In den letzten zehn Jahren stellen wir fest, dass zunehmend Menschen aus der Mittelschicht in den Beratungsstellen auftauchen, die sich nach dem Verlust des Arbeitsplatzes und einer Scheidung überschulden oder auch durch den gescheiterten Versuch, sich selbstständig zu machen.
Übrigens beraten wir auch immer mehr ältere Menschen, die uns sagen, dass sie schuldenfrei sterben möchten und sich sehr dafür schämen, dass sie mit ihrer kleinen Rente nicht haushalten können.

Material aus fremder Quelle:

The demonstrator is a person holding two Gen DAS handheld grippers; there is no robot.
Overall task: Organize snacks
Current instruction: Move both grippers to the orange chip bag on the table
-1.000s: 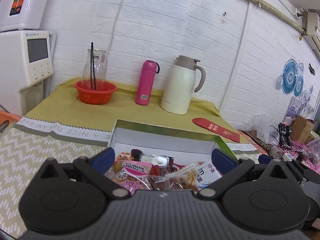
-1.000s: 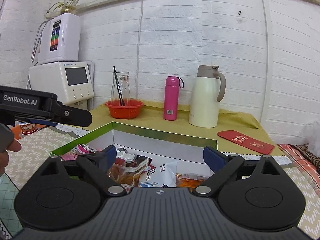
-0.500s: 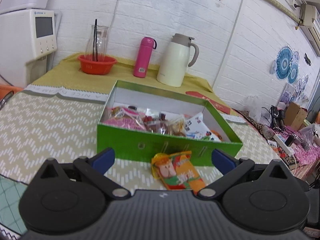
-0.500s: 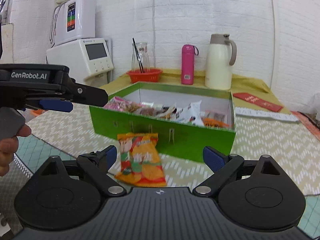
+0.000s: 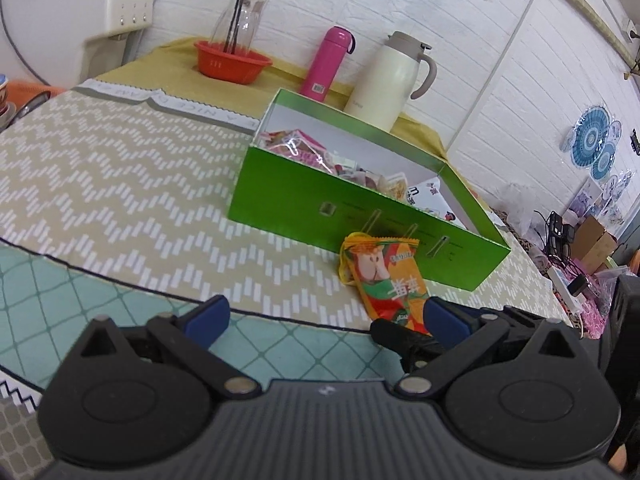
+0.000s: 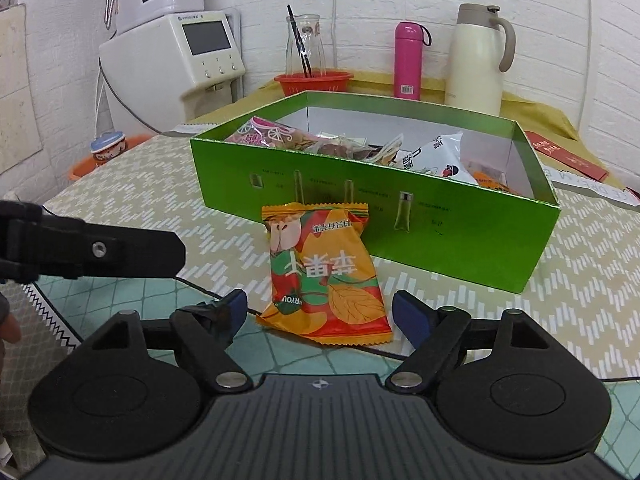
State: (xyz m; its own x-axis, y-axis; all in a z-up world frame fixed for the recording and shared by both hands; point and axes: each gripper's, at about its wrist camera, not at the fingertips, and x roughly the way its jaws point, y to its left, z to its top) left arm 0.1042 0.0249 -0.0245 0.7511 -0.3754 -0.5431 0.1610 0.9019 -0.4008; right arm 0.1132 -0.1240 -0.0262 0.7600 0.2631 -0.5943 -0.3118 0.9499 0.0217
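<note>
1. A white brick wall backs a table [image 6: 120, 196] laid with a beige zigzag cloth, and the green box [image 6: 360, 208] standing on that cloth serves as the landmark.
2. Behind the box stand a cream jug [image 6: 478, 56], a pink flask [image 6: 408, 60] and a red basket [image 6: 314, 82]; none of them seems to bear on the task.
3. Inside the box lie several snack packets [image 6: 280, 136], heaped along its near wall.
4. One orange snack packet [image 6: 324, 268] is still outside, flat on the cloth with its top edge just against the box's front wall, or perhaps leaning on it; the fisheye view makes that hard to judge.
5. A second ago both cameras looked down into the box from just above its rim; now both grippers have drawn back to the near side of it and dropped low toward the table.
6. The right gripper [image 6: 320, 312] is spread wide and empty, its blue pads either side of the packet's lower end, not touching it.
7. The left gripper [image 5: 324, 316] is also wide open with nothing in it, lying left of the packet.
8. The pull-back probably means the orange packet is the next pick, to join the rest in the box.
</note>
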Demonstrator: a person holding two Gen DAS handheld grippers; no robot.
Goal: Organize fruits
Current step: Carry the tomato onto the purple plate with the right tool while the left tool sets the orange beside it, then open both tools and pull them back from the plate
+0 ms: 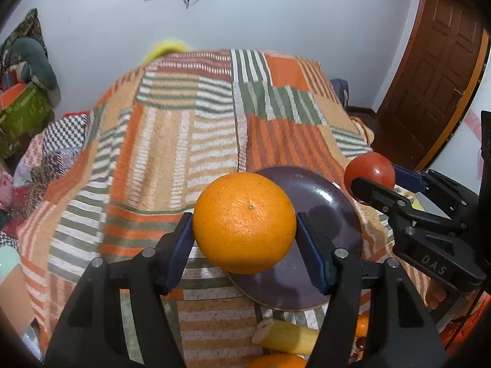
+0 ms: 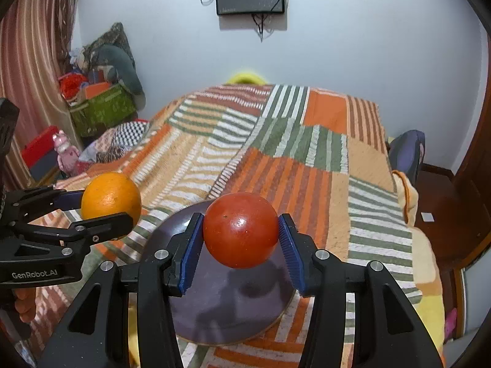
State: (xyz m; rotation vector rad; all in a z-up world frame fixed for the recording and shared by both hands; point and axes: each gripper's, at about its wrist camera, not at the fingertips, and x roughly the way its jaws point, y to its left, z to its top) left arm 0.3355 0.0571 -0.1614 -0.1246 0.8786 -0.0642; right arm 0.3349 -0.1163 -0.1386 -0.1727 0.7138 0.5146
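Above the dark plate [image 2: 233, 306] on the striped blanket [image 2: 276, 159] we are carrying two fruits at once. Our left gripper [image 1: 244, 227] is clamped on the orange [image 1: 244, 222], its blue pads pressing both flanks, and the fruit hangs clear of the plate, over its near-left part. Our right gripper [image 2: 241, 236] is closed on the red tomato-like fruit [image 2: 241, 230] in the same way, also lifted off the plate. In the left wrist view more fruit lies below us: a banana [image 1: 285, 335] and a second orange [image 1: 277, 362] at the bottom edge, just beside the plate. We judge this to be the carrying step, both fruits picked and neither set down. Next we should lower each onto a bare part of the plate, keeping the two grippers apart, and release only once the fruit rests, since round fruit rolls easily
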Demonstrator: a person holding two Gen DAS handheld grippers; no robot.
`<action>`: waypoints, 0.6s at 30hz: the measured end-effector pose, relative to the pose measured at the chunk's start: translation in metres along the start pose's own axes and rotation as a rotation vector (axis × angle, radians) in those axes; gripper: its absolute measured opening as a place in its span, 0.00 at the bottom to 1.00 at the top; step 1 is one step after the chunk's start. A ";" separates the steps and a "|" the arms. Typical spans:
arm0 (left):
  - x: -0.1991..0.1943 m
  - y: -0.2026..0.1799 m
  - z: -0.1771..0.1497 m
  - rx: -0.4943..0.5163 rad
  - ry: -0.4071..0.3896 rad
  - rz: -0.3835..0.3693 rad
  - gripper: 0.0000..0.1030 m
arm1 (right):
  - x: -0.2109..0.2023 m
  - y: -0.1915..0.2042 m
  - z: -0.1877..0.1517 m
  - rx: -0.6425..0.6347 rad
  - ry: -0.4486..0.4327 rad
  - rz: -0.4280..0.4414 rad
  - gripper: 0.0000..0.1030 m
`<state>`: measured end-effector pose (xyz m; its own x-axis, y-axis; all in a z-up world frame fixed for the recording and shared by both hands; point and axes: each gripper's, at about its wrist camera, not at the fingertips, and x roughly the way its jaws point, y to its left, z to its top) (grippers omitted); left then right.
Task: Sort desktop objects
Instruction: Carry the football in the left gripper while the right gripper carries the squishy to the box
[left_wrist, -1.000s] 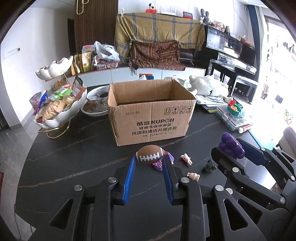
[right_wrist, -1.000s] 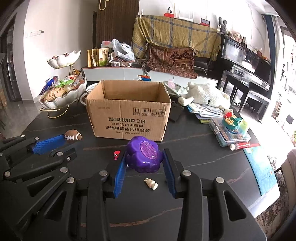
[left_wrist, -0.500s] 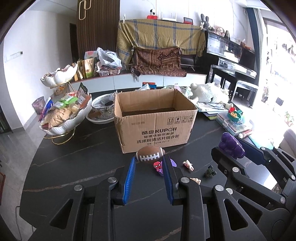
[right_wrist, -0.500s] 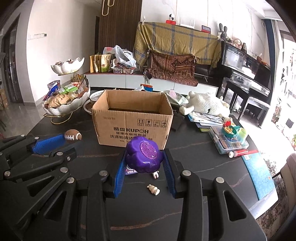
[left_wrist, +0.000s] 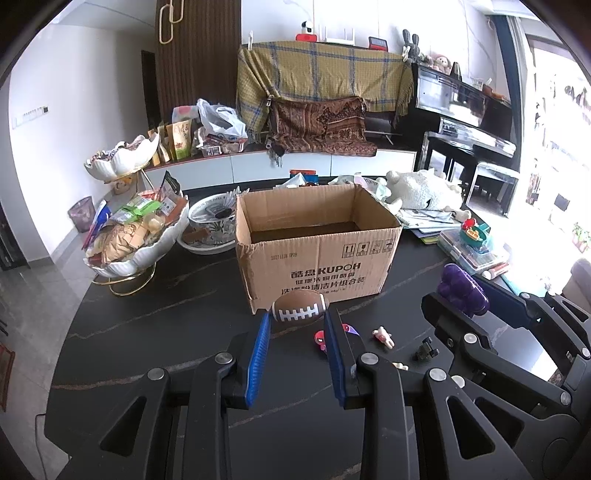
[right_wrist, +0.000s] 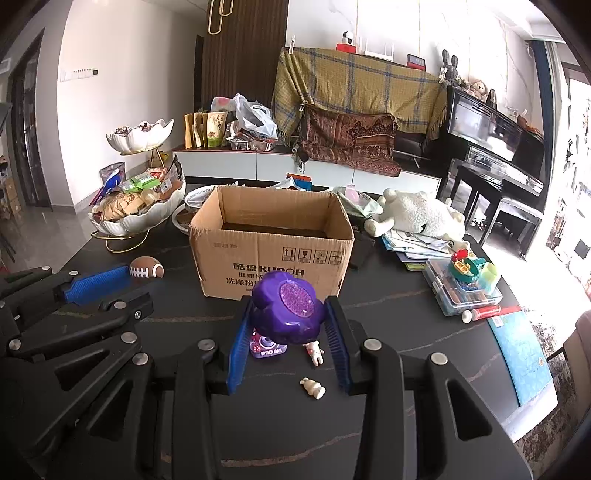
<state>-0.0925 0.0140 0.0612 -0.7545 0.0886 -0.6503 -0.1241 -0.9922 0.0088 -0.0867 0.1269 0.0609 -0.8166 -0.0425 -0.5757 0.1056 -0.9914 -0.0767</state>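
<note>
My left gripper (left_wrist: 300, 317) is shut on a small brown toy football (left_wrist: 300, 308), held above the dark table in front of an open cardboard box (left_wrist: 317, 254). My right gripper (right_wrist: 289, 314) is shut on a purple flower-shaped toy (right_wrist: 286, 310), also raised before the box (right_wrist: 271, 254). In the right wrist view the football (right_wrist: 147, 267) and the left gripper's blue pad show at the left. The purple toy (left_wrist: 461, 288) appears at the right of the left wrist view. The box looks empty inside.
On the table below lie a Spider-Man toy (right_wrist: 266, 346), two small pale figures (right_wrist: 313, 387), and a tiny dark car (left_wrist: 424, 349). A white shell bowl of snacks (left_wrist: 133, 236) stands left, a plush sheep (right_wrist: 417, 214) and a plastic case (right_wrist: 461, 288) right.
Both grippers have risen and tilted a little with their toys; the box now sits lower in each view and more of its inside shows. Grips are unchanged.
</note>
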 end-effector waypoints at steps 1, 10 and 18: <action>0.001 0.000 0.002 0.002 -0.001 -0.001 0.26 | 0.001 -0.001 0.001 0.000 -0.001 -0.001 0.34; 0.010 0.003 0.016 0.005 -0.008 0.002 0.26 | 0.010 -0.003 0.014 -0.002 -0.010 -0.004 0.34; 0.025 0.005 0.029 -0.002 -0.004 0.004 0.26 | 0.024 -0.005 0.026 0.005 -0.009 0.004 0.34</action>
<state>-0.1308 0.0134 0.0671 -0.7579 0.0845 -0.6469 -0.1197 -0.9928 0.0104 -0.1217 0.1279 0.0679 -0.8211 -0.0472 -0.5688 0.1060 -0.9918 -0.0708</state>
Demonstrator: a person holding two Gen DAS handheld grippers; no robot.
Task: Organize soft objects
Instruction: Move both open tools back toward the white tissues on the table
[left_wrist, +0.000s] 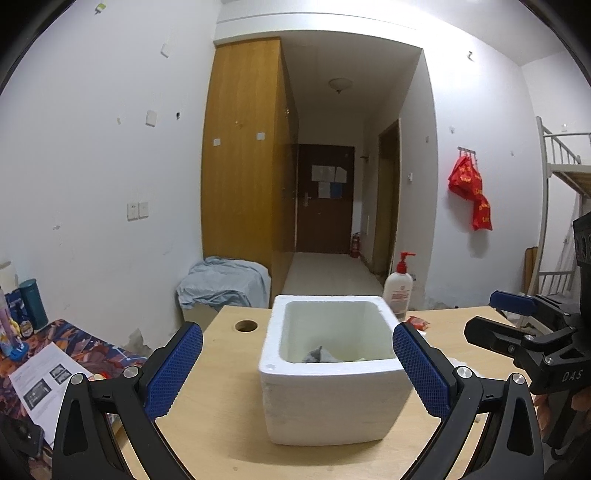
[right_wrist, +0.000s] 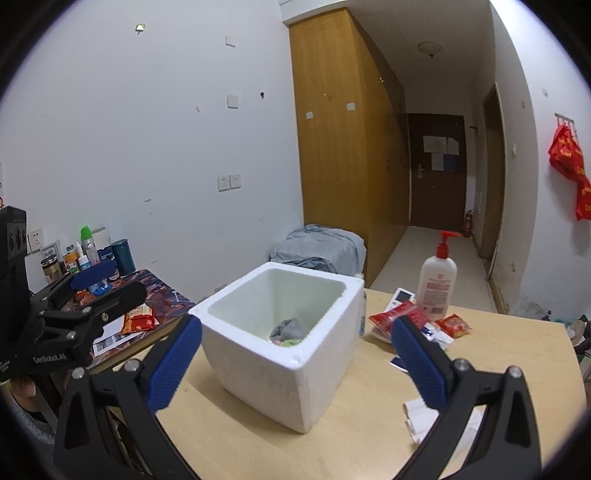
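Both jaws spread, empty: left gripper, right gripper. Grey cloth sits in the foam box; next, I'd reach wide, low.

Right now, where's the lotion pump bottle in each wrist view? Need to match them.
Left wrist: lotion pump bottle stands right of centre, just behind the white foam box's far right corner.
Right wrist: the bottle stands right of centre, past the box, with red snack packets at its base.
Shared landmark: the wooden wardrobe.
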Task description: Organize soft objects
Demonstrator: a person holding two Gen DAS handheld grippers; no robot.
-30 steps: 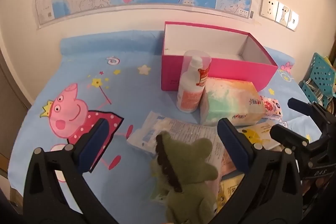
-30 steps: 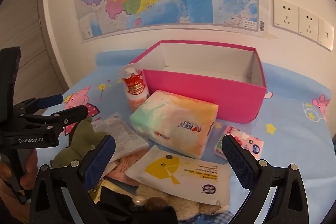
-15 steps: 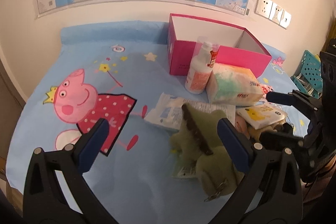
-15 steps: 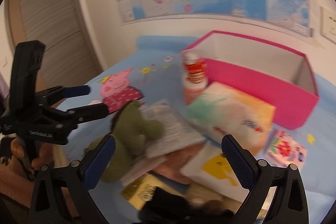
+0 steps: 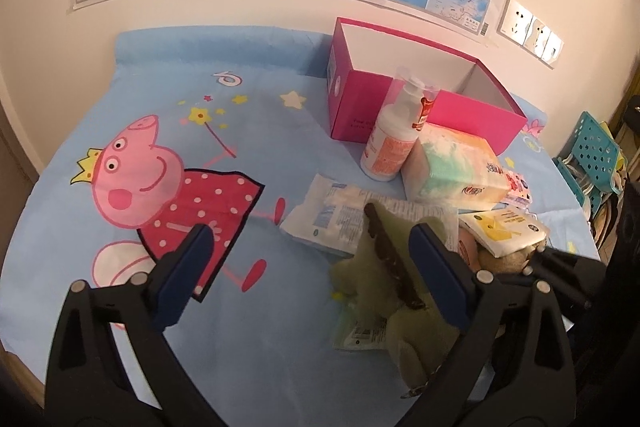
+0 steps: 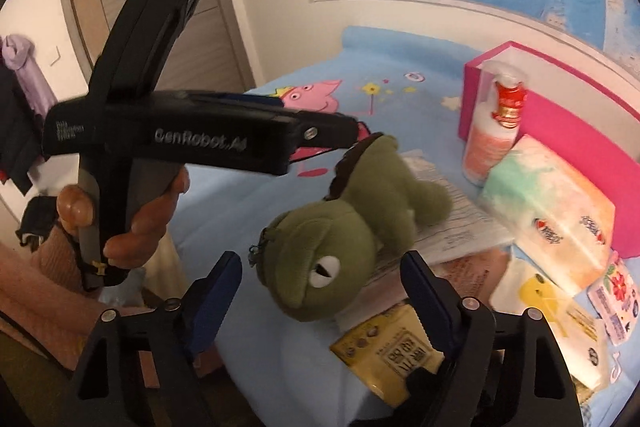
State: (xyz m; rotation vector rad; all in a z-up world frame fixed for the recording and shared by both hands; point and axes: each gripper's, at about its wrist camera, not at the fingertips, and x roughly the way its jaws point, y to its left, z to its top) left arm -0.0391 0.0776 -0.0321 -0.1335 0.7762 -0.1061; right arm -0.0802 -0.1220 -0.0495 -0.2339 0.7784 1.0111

Wer hat denn Anspruch auf eine Beratung?
Seit einer Gesetzesänderung von 2011 können eigentlich nur noch diejenigen eine kostenfreie Beratung in Anspruch nehmen, die arbeitslos gemeldet sind, Hartz IV oder eine aufstockende Sozialhilfe beziehen oder bei denen eine besondere Hilfebedürftigkeit nach dem Sozialgesetzbuch XII festgestellt wurde, etwa im Fall einer psychischen Erkrankung.
All diejenigen, die Arbeit haben, aber so wenig verdienen, dass sie immer mehr Schulden anhäufen, gehören zunehmend nicht mehr dazu. Dabei nimmt die Zahl der prekär Beschäftigten, die von ihrem Lohn kaum leben können, rasant zu. Insgesamt leben derzeit rund acht Millionen Menschen in Deutschland von einem Niedriglohn.
Im Superwahljahr 2017 erhöht die Diakonie ihren Druck auf die Politik, endlich einen bundesweiten Rechtsanspruch auf Beratung einzuführen. Was würde daraus folgen?
Natürlich muss mit der Öffnung der Beratungsstellen für alle Bürgerinnen und Bürger eine bessere und unkompliziertere Finanzierung einhergehen. Daran ist unsere Forderung bislang auch gescheitert.
Dabei können wir belegen, dass jeder in die staatlich anerkannten Beratungsstellen investierte Euro soziale und wirtschaftliche Wirkungen im Gegenwert von 5,30 Euro erzielt. Es ist also letztlich günstiger für den Staat, in eine Beratung zu investieren als die Folgen der Überschuldung zu finanzieren. Denn Schulden machen auf Dauer krank und arbeitsunfähig.